● EXERCISE
What is needed here is an exact printout of the data, with no pictures included.

● COLLECTED DATA
-----

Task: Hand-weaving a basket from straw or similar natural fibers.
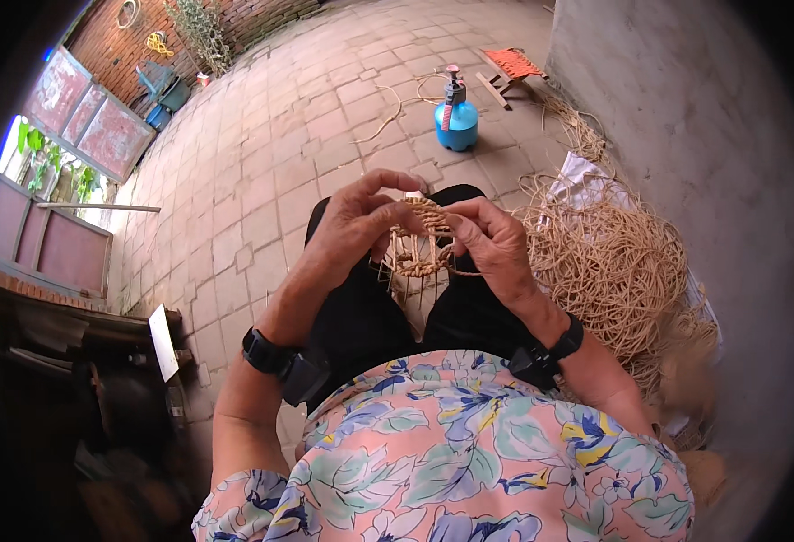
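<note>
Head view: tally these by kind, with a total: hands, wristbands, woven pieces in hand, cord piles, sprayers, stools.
Hands: 2 (left hand, right hand)
Wristbands: 2 (left wristband, right wristband)
Woven pieces in hand: 1 (woven piece)
Cord piles: 1 (cord pile)
Sprayers: 1 (blue sprayer)
Stools: 1 (orange stool)
Total: 8

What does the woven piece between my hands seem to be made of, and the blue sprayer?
Woven piece: matte tan cord, perhaps twisted paper or plant fibre, since the strands look ropelike; which one, I can't tell. Blue sprayer: likely smooth plastic with a slight gloss, judging by its evenly coloured, rounded tank.
</note>
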Tool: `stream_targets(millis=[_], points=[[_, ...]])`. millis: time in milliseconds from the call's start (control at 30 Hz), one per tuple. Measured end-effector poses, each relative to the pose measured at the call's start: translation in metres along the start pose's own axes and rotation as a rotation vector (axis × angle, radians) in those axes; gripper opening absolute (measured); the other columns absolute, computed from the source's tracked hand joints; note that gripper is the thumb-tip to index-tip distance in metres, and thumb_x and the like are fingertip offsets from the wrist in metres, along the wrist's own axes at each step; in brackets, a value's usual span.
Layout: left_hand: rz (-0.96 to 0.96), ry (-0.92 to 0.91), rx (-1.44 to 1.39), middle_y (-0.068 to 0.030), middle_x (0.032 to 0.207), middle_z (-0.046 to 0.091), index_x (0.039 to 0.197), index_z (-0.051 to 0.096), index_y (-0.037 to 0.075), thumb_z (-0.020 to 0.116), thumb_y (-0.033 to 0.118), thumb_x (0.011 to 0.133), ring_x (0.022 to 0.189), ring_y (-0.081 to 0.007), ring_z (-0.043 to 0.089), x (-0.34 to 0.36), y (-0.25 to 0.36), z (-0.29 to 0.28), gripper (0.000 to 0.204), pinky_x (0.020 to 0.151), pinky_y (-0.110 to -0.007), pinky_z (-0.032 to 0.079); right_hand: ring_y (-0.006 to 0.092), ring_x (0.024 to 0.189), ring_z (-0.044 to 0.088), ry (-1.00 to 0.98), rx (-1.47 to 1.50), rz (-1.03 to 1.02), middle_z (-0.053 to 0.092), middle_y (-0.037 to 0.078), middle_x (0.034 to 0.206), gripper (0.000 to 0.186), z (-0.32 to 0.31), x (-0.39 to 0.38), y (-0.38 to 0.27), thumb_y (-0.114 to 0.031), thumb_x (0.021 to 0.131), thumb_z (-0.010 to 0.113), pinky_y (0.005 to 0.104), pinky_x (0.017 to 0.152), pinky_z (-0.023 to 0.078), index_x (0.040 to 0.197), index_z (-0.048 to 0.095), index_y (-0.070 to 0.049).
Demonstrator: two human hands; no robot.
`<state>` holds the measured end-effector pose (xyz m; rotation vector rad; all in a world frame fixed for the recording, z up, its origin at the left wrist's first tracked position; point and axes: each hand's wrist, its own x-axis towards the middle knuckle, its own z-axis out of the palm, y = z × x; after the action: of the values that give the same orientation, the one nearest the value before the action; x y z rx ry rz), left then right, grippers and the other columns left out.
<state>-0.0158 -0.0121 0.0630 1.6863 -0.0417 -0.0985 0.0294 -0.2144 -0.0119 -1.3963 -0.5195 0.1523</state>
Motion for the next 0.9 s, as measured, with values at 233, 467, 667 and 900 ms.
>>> stream_targets(millis=[233, 467, 667, 900], points=[[0.230, 0.052, 0.950, -0.0177, 0.083, 0.071, 0.118, 0.065, 0.010, 0.063, 0.008, 0.090, 0.064, -0.0307, 0.068, 0.001, -0.054, 0.011, 0.028, 0.057, -0.041, 0.051, 0.0243, 0.056, 0.065, -0.025, -0.640, -0.150, 0.063, 0.012, 0.065, 0.007, -0.008, 0.000, 0.015, -0.008, 0.086, 0.068, 0.0344, 0.053, 0.049, 0.087, 0.062, -0.004], [0.303, 0.000, 1.080, -0.0193, 0.087, 0.070, 0.128, 0.061, 0.016, 0.065, 0.005, 0.079, 0.077, -0.0377, 0.069, 0.005, -0.054, 0.022, 0.050, 0.066, -0.046, 0.055, 0.0376, 0.069, 0.066, -0.061, -0.887, -0.244, 0.065, 0.018, 0.070, 0.006, 0.003, 0.009, 0.018, -0.011, 0.084, 0.065, 0.0459, 0.059, 0.051, 0.086, 0.062, -0.007], [0.301, 0.089, 1.053, -0.0182, 0.082, 0.070, 0.129, 0.061, 0.019, 0.062, 0.003, 0.078, 0.076, -0.0381, 0.069, 0.010, -0.060, 0.026, 0.054, 0.064, -0.047, 0.055, 0.0395, 0.072, 0.067, -0.090, -0.719, -0.133, 0.066, 0.019, 0.072, 0.008, 0.004, 0.011, 0.039, -0.012, 0.085, 0.065, 0.0477, 0.062, 0.052, 0.089, 0.062, -0.005], [0.275, 0.113, 1.054, -0.0170, 0.081, 0.070, 0.126, 0.062, 0.018, 0.063, 0.002, 0.074, 0.074, -0.0384, 0.069, 0.014, -0.065, 0.030, 0.054, 0.064, -0.046, 0.055, 0.0384, 0.070, 0.068, -0.105, -0.695, -0.118, 0.066, 0.019, 0.071, 0.010, 0.000, 0.008, 0.042, -0.011, 0.086, 0.066, 0.0461, 0.060, 0.052, 0.089, 0.062, -0.003]])
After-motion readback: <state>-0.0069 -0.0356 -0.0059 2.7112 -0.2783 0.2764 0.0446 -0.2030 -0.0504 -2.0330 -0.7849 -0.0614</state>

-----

● REPLY
Task: Hand-weaving a basket from straw or similar natural fibers.
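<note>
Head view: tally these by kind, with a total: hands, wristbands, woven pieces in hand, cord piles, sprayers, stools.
Hands: 2 (left hand, right hand)
Wristbands: 2 (left wristband, right wristband)
Woven pieces in hand: 1 (woven piece)
Cord piles: 1 (cord pile)
Sprayers: 1 (blue sprayer)
Stools: 1 (orange stool)
Total: 8

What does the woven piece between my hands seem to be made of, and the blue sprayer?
Woven piece: matte tan cord, perhaps twisted paper or plant fibre, since the strands look ropelike; which one, I can't tell. Blue sprayer: likely smooth plastic with a slight gloss, judging by its evenly coloured, rounded tank.
</note>
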Tool: `stream_targets(millis=[_], points=[[_, ...]])`. millis: time in milliseconds from the call's start (control at 30 Hz), one per tuple. Measured end-effector poses, each relative to the pose measured at the call's start: translation in metres along the start pose's own axes and rotation as a rotation vector (axis × angle, radians) in those axes; gripper opening absolute (measured); the other columns absolute, computed from the source's tracked hand joints; note that gripper is the thumb-tip to index-tip distance in metres, and thumb_x and the like are fingertip offsets from the wrist in metres, along the wrist's own axes at each step; in brackets, a value's usual span.
Layout: left_hand: rz (-0.96 to 0.96), ry (-0.92 to 0.91), rx (-1.44 to 1.39), middle_y (-0.068 to 0.030), middle_x (0.032 to 0.207), middle_z (-0.046 to 0.091), index_x (0.039 to 0.197), index_z (-0.051 to 0.096), index_y (-0.037 to 0.075), thumb_z (-0.020 to 0.116), thumb_y (-0.033 to 0.118), thumb_x (0.011 to 0.133), ring_x (0.022 to 0.189), ring_y (-0.081 to 0.007), ring_z (-0.043 to 0.089), x (-0.34 to 0.36), y (-0.25 to 0.36), z (-0.29 to 0.28), gripper (0.000 to 0.204), pinky_x (0.020 to 0.151), pinky_y (-0.110 to -0.007), pinky_z (-0.032 to 0.079); right_hand: ring_y (-0.006 to 0.092), ring_x (0.024 to 0.189), ring_z (-0.044 to 0.088), ry (-1.00 to 0.98), rx (-1.47 to 1.50), rz (-1.03 to 1.02), middle_z (-0.053 to 0.092), middle_y (-0.037 to 0.078), middle_x (0.034 to 0.206), gripper (0.000 to 0.186), z (-0.32 to 0.31), x (-0.39 to 0.38), y (-0.38 to 0.27), thumb_y (-0.114 to 0.031), thumb_x (0.021 to 0.131), thumb_z (-0.010 to 0.113), pinky_y (0.005 to 0.104), pinky_x (0.017 to 0.152), pinky_z (-0.023 to 0.078), index_x (0.040 to 0.197), index_z (-0.048 to 0.095), index_y (-0.070 to 0.049).
Demonstrator: two human hands; no robot.
`<state>` holds the measured end-effector pose (xyz m; rotation vector rad; all in a world frame fixed for the recording, z up, its origin at the left wrist's first tracked position; point and axes: each hand's wrist, its own x-axis towards the middle knuckle, its own z-axis out of the palm, y = z × x; after the action: of the values that give the same orientation, the one nearest the value before the action; x y z rx ry rz), left then right, grippers and the other columns left out.
<state>-0.0158 -0.0121 0.0630 1.6863 -0.0417 -0.0985 0.0294 -0.2144 -0.0119 -1.3963 -0.5195 0.1523</state>
Motion for the next 0.9 s, as measured, with values at 233, 467, 667 and 900 ms.
>>> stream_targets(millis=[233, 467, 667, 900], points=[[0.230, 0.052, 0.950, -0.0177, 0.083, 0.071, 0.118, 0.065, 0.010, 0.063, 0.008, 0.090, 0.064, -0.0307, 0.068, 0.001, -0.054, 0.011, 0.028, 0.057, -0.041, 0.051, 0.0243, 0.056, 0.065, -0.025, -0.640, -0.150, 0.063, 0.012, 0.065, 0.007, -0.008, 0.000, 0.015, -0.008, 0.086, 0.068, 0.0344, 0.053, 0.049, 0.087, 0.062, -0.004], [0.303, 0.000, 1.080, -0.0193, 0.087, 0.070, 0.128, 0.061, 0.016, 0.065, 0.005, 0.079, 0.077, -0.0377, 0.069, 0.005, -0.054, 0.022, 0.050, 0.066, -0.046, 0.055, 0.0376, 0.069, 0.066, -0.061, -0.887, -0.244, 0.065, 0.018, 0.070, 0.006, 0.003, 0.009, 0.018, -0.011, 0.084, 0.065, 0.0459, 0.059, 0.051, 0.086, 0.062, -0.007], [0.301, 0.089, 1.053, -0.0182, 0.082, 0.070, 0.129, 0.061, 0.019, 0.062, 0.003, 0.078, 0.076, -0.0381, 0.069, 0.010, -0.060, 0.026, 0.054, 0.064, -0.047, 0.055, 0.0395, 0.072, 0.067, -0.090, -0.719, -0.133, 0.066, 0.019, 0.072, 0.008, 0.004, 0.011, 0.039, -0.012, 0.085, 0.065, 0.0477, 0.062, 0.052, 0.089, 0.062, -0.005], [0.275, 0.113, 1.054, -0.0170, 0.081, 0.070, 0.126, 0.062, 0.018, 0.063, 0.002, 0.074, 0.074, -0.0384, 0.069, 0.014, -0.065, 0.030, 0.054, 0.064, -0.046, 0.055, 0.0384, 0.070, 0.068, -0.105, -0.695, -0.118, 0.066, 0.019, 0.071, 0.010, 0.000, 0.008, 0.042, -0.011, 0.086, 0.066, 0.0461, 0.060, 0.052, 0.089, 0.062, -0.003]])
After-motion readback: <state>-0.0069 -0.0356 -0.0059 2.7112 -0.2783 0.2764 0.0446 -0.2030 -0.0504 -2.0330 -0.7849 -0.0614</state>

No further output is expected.